There is a comparison theorem for spectral sequnces in Weibel's book (5.2.12) stating;
Assume $E_{p,q}$ and $\bar E_{p,q}$ converge to $H_* $ $\bar H_*$ respectively. Furthermore we have given a map $h: H_{*} \to \bar H_{*} $ compatible with a morphism $f$ of spectral sequences.
If $f^r: E^r_{p,q} \to \bar E^r_{p,q}$ is an isomorphism for all $p,q$ and some $r$ then $h$ is an isomorphism.
What I want to ask is what happens if we have a milder situation than isomorphism. For example if they just differ on the border?
To be precise let $E^2_{p,q}$ and $\bar E^2_{p,q}$ are two first quadrant spectral sequences converging to $H_* $ $\bar H_*$ respectively. Also there is a map $h$ compatible with a morphism $f$ of spectral sequences as above. Assume $E^2_{p,q} \cong \bar E^2_{p,q}$ if $q\neq0$ and $E^2_{p,0}$ vanishes. Can we calculate kernel and cokernel of $h$?
Thanks for your help.
Best Answer
The cokernel is entirely due to $\bar{E}^\infty_{*,0}$ but the kernel is more mysteriuous.
First observe that if $g:C_\cdot\to D_\cdot$ is a chain map and $i$ is such that $g_i$ is surjective and $g_{i-1}$ is injective, then $H_i(g)$ is surjective and $H_{i-1}(g)$ is injective. (Exercise.)
Using this, one sees by induction on $r$ that $f^r_{p,q}$ is surjective for $q\geq1$ and injective (hence bijective) for $q\geq r-1\geq1$.

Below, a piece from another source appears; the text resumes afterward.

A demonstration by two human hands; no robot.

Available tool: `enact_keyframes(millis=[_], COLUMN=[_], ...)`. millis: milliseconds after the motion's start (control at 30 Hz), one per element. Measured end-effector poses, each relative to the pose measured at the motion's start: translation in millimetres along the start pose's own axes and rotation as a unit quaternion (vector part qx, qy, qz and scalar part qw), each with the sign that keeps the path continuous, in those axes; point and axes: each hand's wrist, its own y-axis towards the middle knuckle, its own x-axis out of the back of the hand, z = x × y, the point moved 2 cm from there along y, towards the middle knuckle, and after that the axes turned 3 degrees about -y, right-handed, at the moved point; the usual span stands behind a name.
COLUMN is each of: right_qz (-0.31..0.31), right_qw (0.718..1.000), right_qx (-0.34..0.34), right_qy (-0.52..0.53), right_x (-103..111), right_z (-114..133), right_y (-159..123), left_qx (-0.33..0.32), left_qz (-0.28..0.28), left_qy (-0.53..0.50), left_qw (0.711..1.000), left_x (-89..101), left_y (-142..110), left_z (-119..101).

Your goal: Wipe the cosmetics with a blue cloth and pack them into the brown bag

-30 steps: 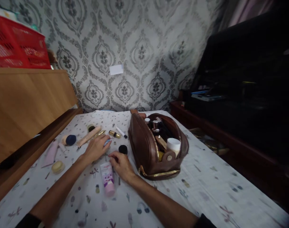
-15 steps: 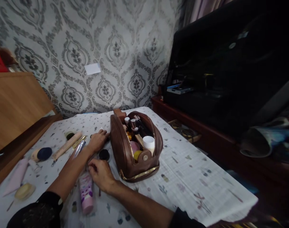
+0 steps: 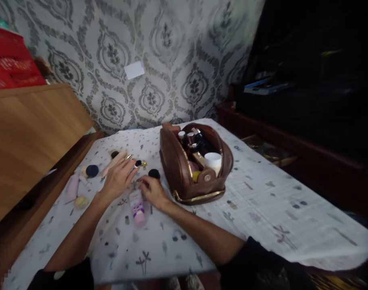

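Observation:
My left hand [image 3: 119, 177] is over the loose cosmetics, its fingers bent around a small black-capped tube [image 3: 138, 163], whose dark end sticks out past the fingertips. Most of that tube is hidden. My right hand [image 3: 153, 191] is loosely curled, thumb and forefinger apart, with nothing visible between them. Just below its fingertips lies a pink and purple tube [image 3: 138, 209], and a round black lid [image 3: 154, 174] is behind the knuckles. To the right stands an open brown toiletry bag [image 3: 198, 197], holding a white-lidded jar [image 3: 213, 160] and several bottles.
Left of my hands lie a pale pink tube [image 3: 71, 187], a cream round container [image 3: 81, 202], a dark-capped bottle [image 3: 92, 171] and a long beige tube [image 3: 111, 161] on the patterned cloth [image 3: 250, 217]. A wooden cabinet [image 3: 35, 137] borders the left; a dark screen [image 3: 317, 108] stands right.
My left hand has drawn back from beside the bag toward the loose cosmetics. My right hand stays near the purple tube, its fingers slightly more spread. The whole view has shifted.

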Motion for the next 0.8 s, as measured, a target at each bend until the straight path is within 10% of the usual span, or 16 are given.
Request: enact_keyframes(millis=[267, 500, 800], right_qz=[0.071, 0.087, 0.081], right_qw=[0.992, 0.986, 0.989], right_qx=[0.057, -0.021, 0.015], right_qy=[0.089, 0.144, 0.124], right_x=[-1.2, -3.5, -5.8], right_z=[4.0, -4.8, -12.4], right_y=[-4.3, -2.1, -1.0], left_qx=[0.099, 0.229, 0.099], left_qz=[0.11, -0.044, -0.027], left_qy=[-0.151, -0.282, -0.142], left_qw=[0.977, 0.93, 0.985], left_x=[-2.2, 0.9, -32.7], left_y=[-67.3, -59.1, -47.6], left_z=[2.4, 7.8, -20.5])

Now take $r=\infty$. One sees that $h$ hits all layers except the top one in the filtration of $\bar{H}_*$.
Let me include Grilo's formulas as I now believe they should read: We have exact sequences
$$0\to{\bar{E}}^{r+2}_{n+1,0} \to\bar{E}^{r+1}_{n+1,0}\to E^{r+2}_{n-r,r}\to\bar{E}^{r+2}_{n-r,r}\to0$$
and then $$0\to{\bar{E}}^{r+2}_{n+1,0} \to\bar{E}^{r+1}_{n+1,0}\to E^{\infty}_{n-r,r}\to\bar{E}^{\infty}_{n-r,r}\to0$$
Putting $r=n$ it becomes
$$0\to{\bar{E}}^{\infty}_{n+1,0} \to\bar{E}^{n+1}_{n+1,0}\to E^{\infty}_{0,n+1}\to\bar{E}^{\infty}_{0,n+1}\to0$$
or
$$H_{n+1}\to \bar{H}_{n+1} \to\bar{E}^{n+1}_{n+1,0}\to E^{\infty}_{0,n+1}\to\bar{E}^{\infty}_{0,n+1}\to0$$
So far so good.